== Segment start ==

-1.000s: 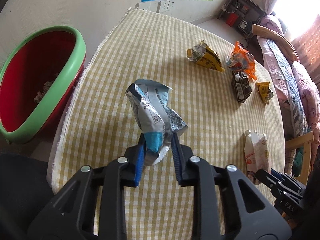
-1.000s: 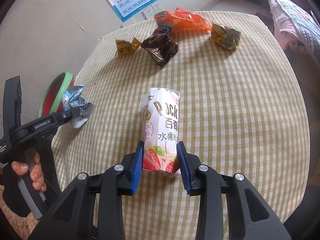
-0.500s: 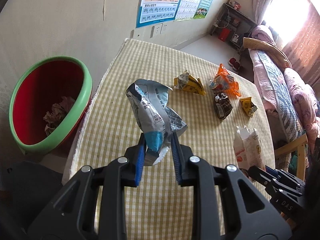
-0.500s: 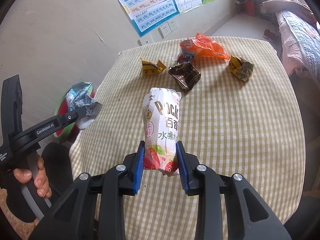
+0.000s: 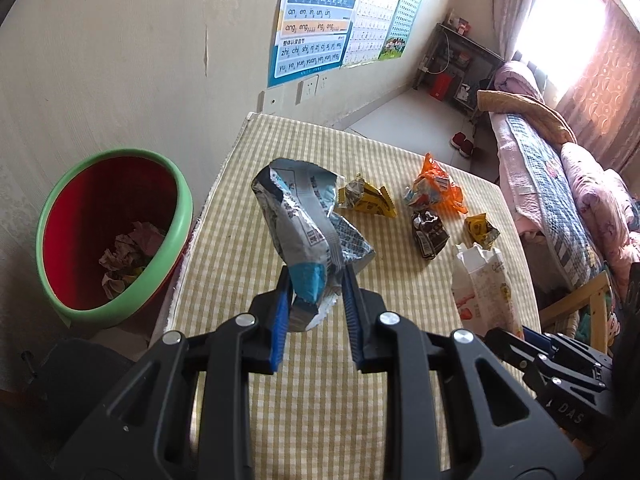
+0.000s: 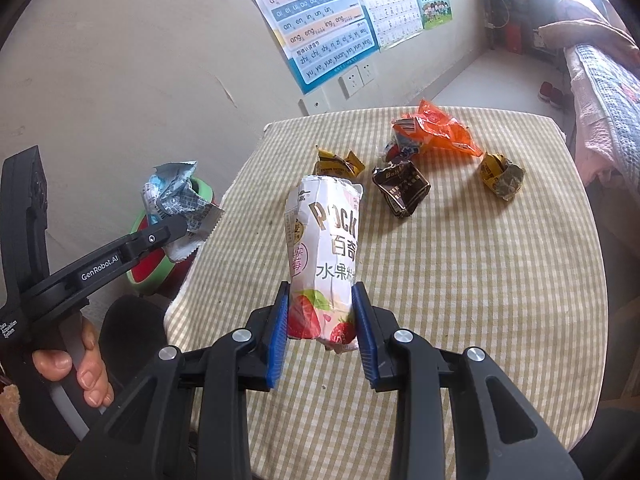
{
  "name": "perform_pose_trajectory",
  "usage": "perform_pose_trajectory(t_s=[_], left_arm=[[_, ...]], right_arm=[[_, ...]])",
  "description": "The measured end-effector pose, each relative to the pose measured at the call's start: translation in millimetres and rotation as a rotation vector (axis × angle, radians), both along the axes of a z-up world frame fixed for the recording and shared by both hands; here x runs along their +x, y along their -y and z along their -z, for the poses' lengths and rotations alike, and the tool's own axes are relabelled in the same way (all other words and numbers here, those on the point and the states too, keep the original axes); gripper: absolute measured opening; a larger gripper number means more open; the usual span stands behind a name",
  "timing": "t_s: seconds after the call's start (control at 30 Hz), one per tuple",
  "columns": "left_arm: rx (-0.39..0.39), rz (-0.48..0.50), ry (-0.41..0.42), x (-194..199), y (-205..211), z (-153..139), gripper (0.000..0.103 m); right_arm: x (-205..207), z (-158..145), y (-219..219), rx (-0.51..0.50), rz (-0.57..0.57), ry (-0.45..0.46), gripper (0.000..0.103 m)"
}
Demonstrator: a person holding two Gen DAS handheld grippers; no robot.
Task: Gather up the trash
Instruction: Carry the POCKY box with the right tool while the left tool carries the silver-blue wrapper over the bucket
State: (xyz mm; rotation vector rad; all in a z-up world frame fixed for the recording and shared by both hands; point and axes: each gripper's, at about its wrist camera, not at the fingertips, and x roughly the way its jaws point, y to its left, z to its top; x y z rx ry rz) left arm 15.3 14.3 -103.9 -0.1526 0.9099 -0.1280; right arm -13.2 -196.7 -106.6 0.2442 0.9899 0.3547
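My left gripper (image 5: pixel 316 296) is shut on a crumpled silver-and-blue wrapper (image 5: pixel 308 220), held in the air above the checked tablecloth (image 5: pixel 320 380). My right gripper (image 6: pixel 322 320) is shut on a white strawberry snack box (image 6: pixel 326 256), also lifted off the cloth. The box (image 5: pixel 482 284) shows at the right of the left wrist view, the wrapper (image 6: pixel 176 200) at the left of the right wrist view. A red bin with a green rim (image 5: pixel 116 232) stands on the floor left of the table, crumpled paper inside.
On the far part of the table lie a yellow wrapper (image 5: pixel 366 200), an orange wrapper (image 5: pixel 436 190), a dark brown wrapper (image 5: pixel 430 234) and a small yellow wrapper (image 5: pixel 482 232). A bed (image 5: pixel 560 184) runs along the right. A hand (image 6: pixel 76 368) grips the left tool.
Both grippers have risen with their loads, so the table and bin look farther off. The wall posters have come into view. Neither grip has changed.
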Motion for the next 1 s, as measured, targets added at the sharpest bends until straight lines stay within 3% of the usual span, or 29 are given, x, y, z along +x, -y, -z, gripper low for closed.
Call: perform_pose_trajectory(t_s=[1.0], left_arm=[[-0.009,-0.074,0.015,1,-28,-5,0.024]], right_arm=[[11,-7,-35,0.002,-0.084,-0.001,0.031]])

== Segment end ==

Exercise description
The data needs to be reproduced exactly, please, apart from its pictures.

Result
-1.000s: 
-1.000s: 
-0.500s: 
-0.500s: 
+0.000s: 
+0.000s: 
{
  "name": "perform_pose_trajectory",
  "usage": "perform_pose_trajectory(t_s=[_], left_arm=[[_, ...]], right_arm=[[_, ...]])",
  "description": "The measured end-effector pose, each relative to the pose measured at the call's start: translation in millimetres and rotation as a rotation vector (axis × angle, radians), both along the axes of a z-up world frame fixed for the recording and shared by both hands; here x runs along their +x, y along their -y and z along their -z, for the poses' lengths and rotations alike, and the tool's own axes are relabelled in the same way (all other words and numbers here, those on the point and the states too, keep the original axes); gripper: absolute measured opening; a larger gripper number means more open; the usual span stands behind a name",
  "timing": "t_s: seconds after the call's start (control at 30 Hz), one per tuple",
  "columns": "left_arm: rx (-0.39..0.39), rz (-0.48..0.50), ry (-0.41..0.42), x (-194..199), y (-205..211), z (-153..139), gripper (0.000..0.103 m); right_arm: x (-205..207), z (-158..145), y (-219..219), rx (-0.51..0.50), rz (-0.57..0.57), ry (-0.45..0.46), gripper (0.000..0.103 m)"
}
Demonstrator: a person holding two Gen DAS handheld grippers; no robot.
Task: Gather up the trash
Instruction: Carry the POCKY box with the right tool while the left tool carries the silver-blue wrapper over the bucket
State: (xyz mm; rotation vector rad; all in a z-up world frame fixed for the recording and shared by both hands; point and axes: each gripper's, at about its wrist camera, not at the fingertips, and x roughly the way its jaws point, y to its left, z to its top; x y z rx ry rz) left arm 15.3 14.3 -103.9 -0.1526 0.9099 -0.1280; right arm -13.2 -196.7 -106.6 0.2442 0.9899 0.3547
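My left gripper (image 5: pixel 316 296) is shut on a crumpled silver-and-blue wrapper (image 5: pixel 308 220), held in the air above the checked tablecloth (image 5: pixel 320 380). My right gripper (image 6: pixel 322 320) is shut on a white strawberry snack box (image 6: pixel 326 256), also lifted off the cloth. The box (image 5: pixel 482 284) shows at the right of the left wrist view, the wrapper (image 6: pixel 176 200) at the left of the right wrist view. A red bin with a green rim (image 5: pixel 116 232) stands on the floor left of the table, crumpled paper inside.
On the far part of the table lie a yellow wrapper (image 5: pixel 366 200), an orange wrapper (image 5: pixel 436 190), a dark brown wrapper (image 5: pixel 430 234) and a small yellow wrapper (image 5: pixel 482 232). A bed (image 5: pixel 560 184) runs along the right. A hand (image 6: pixel 76 368) grips the left tool.
Both grippers have risen with their loads, so the table and bin look farther off. The wall posters have come into view. Neither grip has changed.
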Motion for the next 1 s, as measured, targets added at the sharpest bends until straight lines stay within 3% of the usual span, or 29 are given, x, y, z along +x, -y, -z, gripper low for closed.
Call: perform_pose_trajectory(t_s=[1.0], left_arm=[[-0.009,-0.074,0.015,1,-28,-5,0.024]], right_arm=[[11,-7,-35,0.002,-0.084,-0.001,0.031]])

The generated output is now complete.